# Rookie Motorhomer..



## Caroline H (Aug 23, 2019)

Recently purchased a 29.5ft Ford Tioga left hooker US conversion. Just getting to grips with her - hubby driving but I'm determined to take the wheel myself at some point! Have done a couple of local weekend events - the kids love it but now looking to see where on earth we can take this beast in the UK a bit further afield. We're near Cambridge and there doesn't seem much about so any tips and advice welcome for having a big'un! Loving the wild camping idea especially if we can rock up near a beach one day - that would be so cool.
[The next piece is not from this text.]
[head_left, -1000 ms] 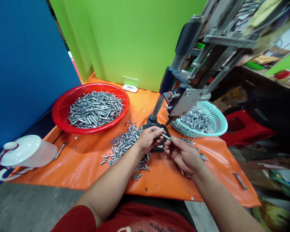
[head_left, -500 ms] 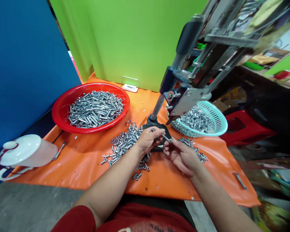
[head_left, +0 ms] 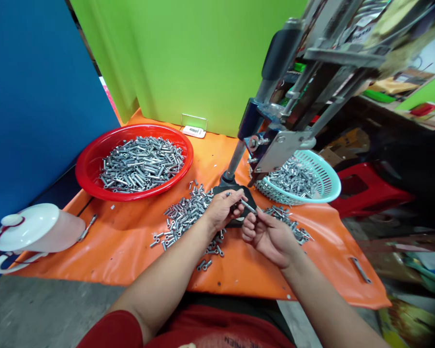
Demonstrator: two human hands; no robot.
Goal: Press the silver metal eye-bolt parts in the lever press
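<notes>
Over the press's dark base plate (head_left: 253, 194), my left hand (head_left: 223, 210) is closed, its thumb and fingers pinching one end of a slim metal eye bolt (head_left: 248, 206). The bolt slants down to the right, where the thumb and index finger of my right hand (head_left: 271, 237) grip its other end; the remaining fingers are curled. Whether my left hand holds more pieces is hidden. Beside my left hand a pile of loose eye bolts (head_left: 184, 215) lies on the orange table cover (head_left: 130, 241). A smaller pile of metal pieces (head_left: 293, 224) lies beyond my right hand.
A hand-lever press (head_left: 275, 140) rises behind my hands. A red basin (head_left: 85, 166) of eye bolts stands left, a pale blue basket (head_left: 331, 181) of metal pieces right. There are a white lidded jug (head_left: 54, 229), a small white device (head_left: 194, 131) and a red stool (head_left: 369, 188).
My right hand has shifted slightly left and its fingers have curled a little differently at the bolt's end. More of the bolt shows between my hands. The view has shifted slightly.
</notes>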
Determined to prove my doubters wrong!!


----------



## The laird (Aug 23, 2019)

Hi welcome and enjoy


----------



## yorkslass (Aug 23, 2019)

Hi, :welcome::wave::wave:


----------



## argoose (Aug 23, 2019)

start small, get comfortable, expand :drive:


----------



## Makzine (Aug 23, 2019)

Hello and :welcome:


----------



## jeanette (Aug 24, 2019)

Hi and :welcome::camper:


----------



## trixie88 (Aug 24, 2019)

top o the morning to you....welcome


----------



## phillybarbour (Aug 26, 2019)

Hi and welcome along


----------